Arrowsic, la confrontation •
(2013) J’ai eu réellement peur. Blake est tellement imprévisible que l’idée qu’il rejette mon fils ne m’a pas quittée. Pourtant il a su se montrer ouvert et leur rencontre a été inoubliable pour mon fils et moi. C’était pourtant mal parti, l’annonce de la naissance de Joyce et de mon mensonge pendant six longues années l’ont fait sortir de ses gonds. Quoi de plus normal au fond. J’espère juste que mes conneries ne gâcheront pas la relation qu’ils pourraient développer tous les deux. Mais suis-je capable de côtoyer Blake sans que les conflits ressurgissent ? La question aura sûrement sa réponse plus tard.

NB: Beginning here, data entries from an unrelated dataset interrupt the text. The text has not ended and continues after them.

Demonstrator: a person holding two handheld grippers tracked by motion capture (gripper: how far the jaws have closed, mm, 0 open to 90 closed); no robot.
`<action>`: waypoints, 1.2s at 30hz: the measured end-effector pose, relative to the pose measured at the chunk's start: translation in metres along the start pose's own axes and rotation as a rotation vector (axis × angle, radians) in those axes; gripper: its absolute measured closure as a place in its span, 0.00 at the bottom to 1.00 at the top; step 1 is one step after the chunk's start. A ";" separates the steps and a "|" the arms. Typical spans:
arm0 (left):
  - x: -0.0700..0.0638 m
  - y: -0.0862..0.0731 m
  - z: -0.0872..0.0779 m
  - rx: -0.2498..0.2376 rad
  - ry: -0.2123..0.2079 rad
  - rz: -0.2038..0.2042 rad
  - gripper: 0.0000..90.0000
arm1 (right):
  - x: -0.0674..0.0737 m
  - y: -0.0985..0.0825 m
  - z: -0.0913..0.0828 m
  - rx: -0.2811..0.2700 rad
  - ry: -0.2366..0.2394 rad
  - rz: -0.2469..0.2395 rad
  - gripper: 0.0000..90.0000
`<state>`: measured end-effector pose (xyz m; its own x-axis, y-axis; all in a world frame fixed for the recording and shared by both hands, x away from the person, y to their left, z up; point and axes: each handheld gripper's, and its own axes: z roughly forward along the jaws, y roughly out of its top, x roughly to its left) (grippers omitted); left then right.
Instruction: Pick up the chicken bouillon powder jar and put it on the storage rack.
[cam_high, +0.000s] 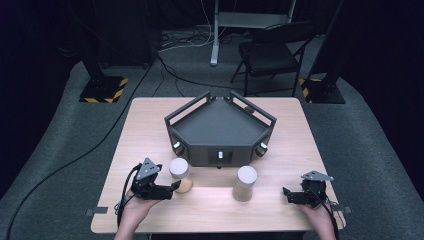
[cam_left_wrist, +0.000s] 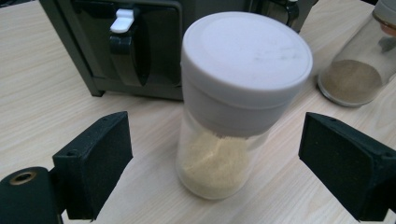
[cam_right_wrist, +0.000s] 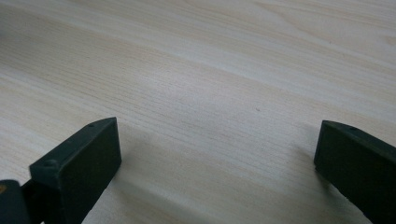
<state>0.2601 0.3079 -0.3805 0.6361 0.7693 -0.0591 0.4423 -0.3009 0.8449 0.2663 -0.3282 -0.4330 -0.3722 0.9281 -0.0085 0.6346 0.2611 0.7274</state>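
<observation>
**Left claw lined up on the near jar, not yet gripping**

My left claw (cam_left_wrist: 215, 163) stands wide, its two black pads on either side of the spice jar (cam_left_wrist: 233, 107) with bare table showing between each pad and the glass, so I hold nothing. The jar stands upright straight ahead of me, white cap up, pale powder settled in its lower half; its long axis is vertical, so my level jaws would close across its body. Just behind it is the dark tray rack (cam_left_wrist: 140, 46). A second jar (cam_high: 244, 183) stands off to the side on the wooden table (cam_high: 280, 145), between my two hands. My right claw (cam_high: 289, 195) rests well apart from it, jaws spread over bare wood, though I judge that distance only roughly from above. The left hand is plainly the nearer one.
</observation>
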 end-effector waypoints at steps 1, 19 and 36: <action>0.000 0.001 0.001 0.001 -0.002 0.003 0.10 | 0.000 0.000 0.000 0.000 0.000 0.000 0.00; 0.001 0.008 0.033 -0.001 -0.046 0.010 0.25 | 0.000 0.000 0.000 0.000 0.000 0.000 0.00; -0.004 0.004 0.036 -0.033 -0.001 -0.003 0.37 | 0.000 0.000 0.000 0.000 0.000 0.000 0.00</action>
<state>0.2822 0.2836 -0.3963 0.6359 0.7693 -0.0621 0.4231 -0.2802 0.8617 0.2663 -0.3282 -0.4330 -0.3721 0.9281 -0.0084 0.6347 0.2610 0.7274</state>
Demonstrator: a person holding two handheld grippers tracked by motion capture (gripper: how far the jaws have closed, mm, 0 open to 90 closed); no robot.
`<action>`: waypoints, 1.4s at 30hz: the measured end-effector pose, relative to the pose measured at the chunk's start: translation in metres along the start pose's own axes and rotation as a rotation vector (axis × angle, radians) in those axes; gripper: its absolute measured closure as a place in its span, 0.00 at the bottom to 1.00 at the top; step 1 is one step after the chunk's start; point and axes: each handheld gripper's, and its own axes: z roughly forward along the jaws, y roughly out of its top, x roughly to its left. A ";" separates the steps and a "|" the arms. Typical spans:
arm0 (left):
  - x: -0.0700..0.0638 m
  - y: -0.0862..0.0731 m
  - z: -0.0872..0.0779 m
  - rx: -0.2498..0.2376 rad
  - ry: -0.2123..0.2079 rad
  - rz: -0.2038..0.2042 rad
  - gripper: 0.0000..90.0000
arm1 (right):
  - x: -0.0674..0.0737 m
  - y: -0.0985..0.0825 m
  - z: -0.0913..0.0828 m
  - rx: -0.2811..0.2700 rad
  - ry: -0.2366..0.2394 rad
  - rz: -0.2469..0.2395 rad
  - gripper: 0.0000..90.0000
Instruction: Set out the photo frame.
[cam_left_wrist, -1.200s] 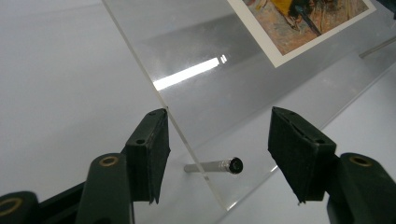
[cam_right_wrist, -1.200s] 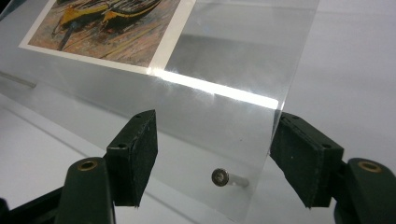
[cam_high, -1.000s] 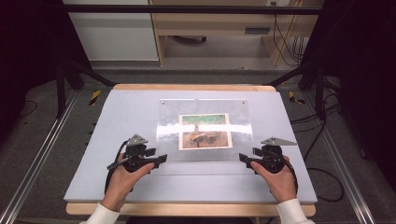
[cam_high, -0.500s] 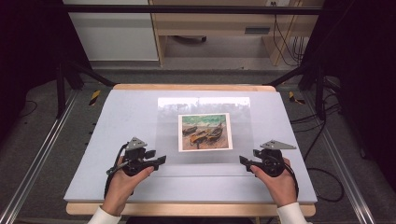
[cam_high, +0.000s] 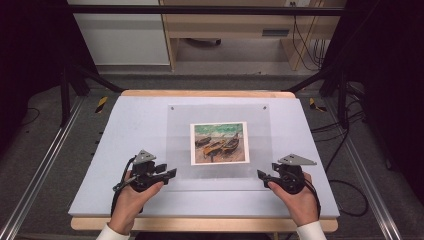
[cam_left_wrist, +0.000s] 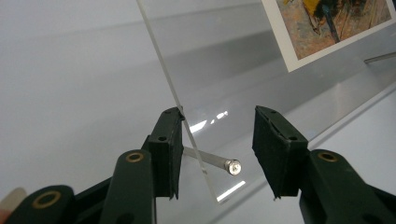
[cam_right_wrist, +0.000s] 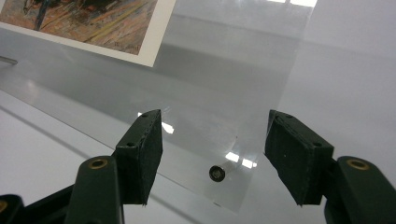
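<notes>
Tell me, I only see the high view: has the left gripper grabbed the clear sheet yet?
Observer: Not yet. A corner of the clear sheet sits between the jaws of the left gripper, which have just been closing, but the pads aren't squeezing it.
Operator: What's under that corner?
Observer: A silver pin with a screw head on its end.
Operator: And the right gripper?
Observer: Its jaws have just been closing around the other near corner, not gripping; a dark screw sits in the sheet there.
</notes>
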 end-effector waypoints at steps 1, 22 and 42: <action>0.000 0.000 0.000 0.000 0.000 -0.002 0.59 | 0.000 0.000 0.000 0.000 -0.002 0.000 0.41; -0.004 -0.005 -0.003 -0.011 0.023 -0.021 0.63 | 0.002 -0.006 -0.004 -0.006 -0.012 0.006 0.47; -0.012 -0.016 -0.007 0.015 0.046 0.022 0.68 | 0.009 -0.017 -0.011 0.013 -0.043 -0.031 0.55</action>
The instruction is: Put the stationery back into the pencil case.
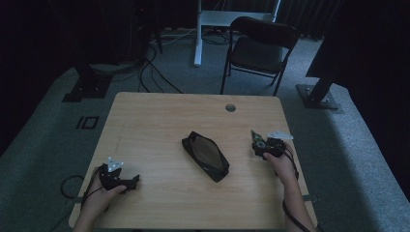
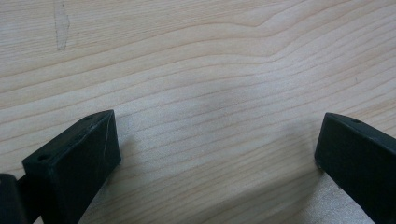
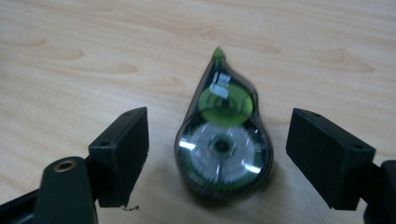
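Note:
A teardrop-shaped correction tape dispenser (image 3: 222, 140) with green and clear wheels lies flat on the wooden table (image 1: 159, 121), its tip pointing away. My right gripper (image 3: 217, 154) is open, with one jaw on each side of the dispenser and neither touching it. In the high view the dispenser (image 1: 256, 138) sits near the table's right edge, just ahead of the right gripper (image 1: 265, 146). A black zip pouch (image 1: 205, 155) lies shut at the table's middle. My left gripper (image 2: 217, 149) is open over bare wood at the front left (image 1: 131, 182).
A dark folding chair (image 1: 258, 48) and a white desk leg (image 1: 197, 34) stand beyond the table's far edge. A round cable hole (image 1: 230, 108) sits near the far edge. Black stands (image 1: 319, 92) flank the table on the carpet.

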Available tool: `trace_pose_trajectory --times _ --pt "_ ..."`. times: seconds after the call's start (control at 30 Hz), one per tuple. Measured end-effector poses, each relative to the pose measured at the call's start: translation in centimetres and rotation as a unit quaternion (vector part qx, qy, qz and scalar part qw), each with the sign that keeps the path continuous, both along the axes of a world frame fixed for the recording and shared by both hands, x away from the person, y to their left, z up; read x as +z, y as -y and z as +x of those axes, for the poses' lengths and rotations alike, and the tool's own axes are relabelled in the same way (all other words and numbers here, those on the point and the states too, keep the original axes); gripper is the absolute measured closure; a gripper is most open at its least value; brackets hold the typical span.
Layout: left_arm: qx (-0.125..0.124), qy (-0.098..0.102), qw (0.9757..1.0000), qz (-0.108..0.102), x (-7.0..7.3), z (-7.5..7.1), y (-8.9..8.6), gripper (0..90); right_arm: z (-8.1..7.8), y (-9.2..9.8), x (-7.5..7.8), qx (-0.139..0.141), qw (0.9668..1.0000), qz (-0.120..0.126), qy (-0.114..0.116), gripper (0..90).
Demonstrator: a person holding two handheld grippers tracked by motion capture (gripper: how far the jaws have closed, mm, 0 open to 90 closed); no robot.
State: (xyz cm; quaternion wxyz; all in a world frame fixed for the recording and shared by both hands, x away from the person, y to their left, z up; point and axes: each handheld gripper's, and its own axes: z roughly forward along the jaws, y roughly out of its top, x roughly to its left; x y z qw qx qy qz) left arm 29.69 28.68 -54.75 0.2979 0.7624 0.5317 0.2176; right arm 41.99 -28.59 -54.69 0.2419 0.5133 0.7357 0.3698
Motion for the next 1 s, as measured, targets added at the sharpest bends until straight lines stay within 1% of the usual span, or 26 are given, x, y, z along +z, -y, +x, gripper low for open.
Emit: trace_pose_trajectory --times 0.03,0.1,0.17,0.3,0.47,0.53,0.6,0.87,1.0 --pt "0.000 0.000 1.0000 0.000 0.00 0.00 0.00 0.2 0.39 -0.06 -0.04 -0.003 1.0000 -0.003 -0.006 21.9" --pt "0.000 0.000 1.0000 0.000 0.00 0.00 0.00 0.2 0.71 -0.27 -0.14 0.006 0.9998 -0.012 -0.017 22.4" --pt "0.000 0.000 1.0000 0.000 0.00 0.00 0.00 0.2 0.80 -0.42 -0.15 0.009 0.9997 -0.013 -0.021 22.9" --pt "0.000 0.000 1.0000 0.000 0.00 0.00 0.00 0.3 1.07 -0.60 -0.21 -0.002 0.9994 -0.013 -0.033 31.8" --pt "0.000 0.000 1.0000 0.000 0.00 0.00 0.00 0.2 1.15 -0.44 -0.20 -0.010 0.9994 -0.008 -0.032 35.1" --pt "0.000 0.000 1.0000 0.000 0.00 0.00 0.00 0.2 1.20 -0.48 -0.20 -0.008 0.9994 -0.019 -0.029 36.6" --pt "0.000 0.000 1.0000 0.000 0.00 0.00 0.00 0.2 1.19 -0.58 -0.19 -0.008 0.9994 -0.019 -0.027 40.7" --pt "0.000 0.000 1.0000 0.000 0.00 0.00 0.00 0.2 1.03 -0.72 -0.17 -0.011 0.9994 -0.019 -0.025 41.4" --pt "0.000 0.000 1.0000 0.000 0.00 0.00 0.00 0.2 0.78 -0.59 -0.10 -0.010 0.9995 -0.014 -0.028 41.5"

Pour l’instant je veux que mon fils soit heureux et qu’il puisse voir son père le plus souvent possible. Je dois juste mettre de côté mon orgueil déplacé. Blake est le père de Joyce. Il ne me doit rien. Il vit sa vie. Par conséquent, je n’ai aucun jugement à faire sur ce qu’il fait lorsqu’il n’est pas avec Joyce. Après tout, s’il est irréprochable avec lui, qu’ai-je à dire ? Rien. Il peut faire ce qu’il veut de son temps libre. Pourtant, quelque chose me chiffonne. Mais je dois me contrôler. Pour Joyce.